Вдруг слышу - турсучит меня кто-то, а никак не проснусь, да как вскочу: думал - покойник, гляжу - вся комната в огне. Нянька, сиделка больничная, таскает меня за волосья: "Ах, ты, такой-сякой, покойника спалил!" Вскочил я, как ополоумелый,- пылает гроб, стружки под покойником горят, волосья на нем трещат. Кинулся тушить, все руки попалил, затушили с нянькой. Смрад. Свечка отклеилась да упала на покойника, а нянька во дворе за чем-то как раз пробегала, увидала,- в окне полыхает, и прибежала будить меня. Глянул я на мертвяка. Мать ты моя, пресвятая богородица! Страшно глядеть: морда полопанная, швы - он уже потрошенный был - разъехались, зубы оскалил, глаза вытекли, волосы обгорели. Что тут делать? Кое-как, кое-как, целую ночь возился, привел в порядок. Спасибо, родных не было, поскорей крышкой накрыл, похоронили.
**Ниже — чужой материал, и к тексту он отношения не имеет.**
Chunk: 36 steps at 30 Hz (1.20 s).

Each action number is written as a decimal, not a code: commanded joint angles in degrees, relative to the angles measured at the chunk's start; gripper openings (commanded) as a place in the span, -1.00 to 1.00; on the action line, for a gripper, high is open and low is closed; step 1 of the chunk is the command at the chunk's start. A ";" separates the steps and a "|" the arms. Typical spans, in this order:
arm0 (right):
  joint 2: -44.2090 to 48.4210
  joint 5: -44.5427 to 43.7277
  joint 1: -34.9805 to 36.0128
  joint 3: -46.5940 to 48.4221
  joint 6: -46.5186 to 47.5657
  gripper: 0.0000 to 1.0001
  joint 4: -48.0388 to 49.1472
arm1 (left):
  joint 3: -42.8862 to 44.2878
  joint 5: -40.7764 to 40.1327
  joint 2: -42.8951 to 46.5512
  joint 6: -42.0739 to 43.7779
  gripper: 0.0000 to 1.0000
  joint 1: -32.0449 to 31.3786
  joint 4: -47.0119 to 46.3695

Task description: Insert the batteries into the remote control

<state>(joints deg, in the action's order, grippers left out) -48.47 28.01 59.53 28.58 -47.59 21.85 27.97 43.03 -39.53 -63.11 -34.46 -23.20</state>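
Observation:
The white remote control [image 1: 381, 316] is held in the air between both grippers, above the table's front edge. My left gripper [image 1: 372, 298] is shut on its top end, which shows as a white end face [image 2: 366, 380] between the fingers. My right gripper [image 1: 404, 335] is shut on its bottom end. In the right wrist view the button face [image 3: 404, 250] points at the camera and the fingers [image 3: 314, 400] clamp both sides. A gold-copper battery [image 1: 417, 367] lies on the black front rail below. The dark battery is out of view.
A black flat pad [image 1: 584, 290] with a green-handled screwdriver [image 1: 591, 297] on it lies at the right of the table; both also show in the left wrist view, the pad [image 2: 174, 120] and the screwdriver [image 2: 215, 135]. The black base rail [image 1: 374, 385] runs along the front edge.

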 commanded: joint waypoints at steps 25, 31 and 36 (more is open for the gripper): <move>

Да. Сдыхал беду, другая пожалуйте! Через два дня приходит нянька, говорит: "Давай трешну!" - "За что?" - "А за то: от каторги тебя ослобоняю - сейчас донесу, что ты упокойника сжег. За это каторга и даже до восьми годов". Обомлел я. Туда, сюда,- и слушать не хочет. Вынул, отдал. Что же бы вы думали? Через неделю бежит - давай пятерку. И зачала сосать, и зачала сосать, все жалованье вытягивала. Куда - в деревню забыл и посылать. Хожу, как в тумане.
Ну, сказано, пришла беда, отворяй ворота. Ночью прикорнул в своем углу, так взгрустнулось, по семье сердце болит, не сплю, часов двенадцать; в окнах черно, восковые свечки мигают, на столе два мертвяка лежат. Скрипнула дверь - глядь, нянька. Заныло сердце - опять за деньгами пришла.
Нет, ничего. Кулек принесла, достает из него бутылку водки, селедку, колбасы, хлеба. Что такое?! "Именинница, говорит, я". Ну, выпили по одной, по другой, по третьей, захмелел я. Гляжу, она... это ко мне. "Не-ет, говорю, угодница, я - человек женатый, этим не балуюсь". А мо-орда у ней!.. А она... чисто осатанела баба. "Я, говорит, тебя от каторги сохранила, теперь бы гулял с тузом по Владимирке. Может, через тебя, говорит, мне самой в тюрьме сидеть за покрытие..." Ну, что тут поделаешь! Тут же мертвяки, совесть не налегает, да и жену помню - да куды-ы! ей и в рот не въедешь.
Да. А уж к свету, уходить ей, она и говорит: "Ну, давай полтора целковых".- "Да за что?" - "А вот, говорит, закуска да водка... Мне, говорит, не из чего тебе брюхо набивать..." Отдал.
И пошло с тех пор. Вспомнить, так рвать хочется. Что вы думаете,- сбежал, просто сказать, сбежал от нее, от змеи. Долго шатался без места, проел с себя все. Про деревню забыл и думать. После уж я узнал, деревенская остолопина, узнал - ничего бы мне и не было: нарочно, что ли, спалил? Кабы в те поры встретил суку, убил бы.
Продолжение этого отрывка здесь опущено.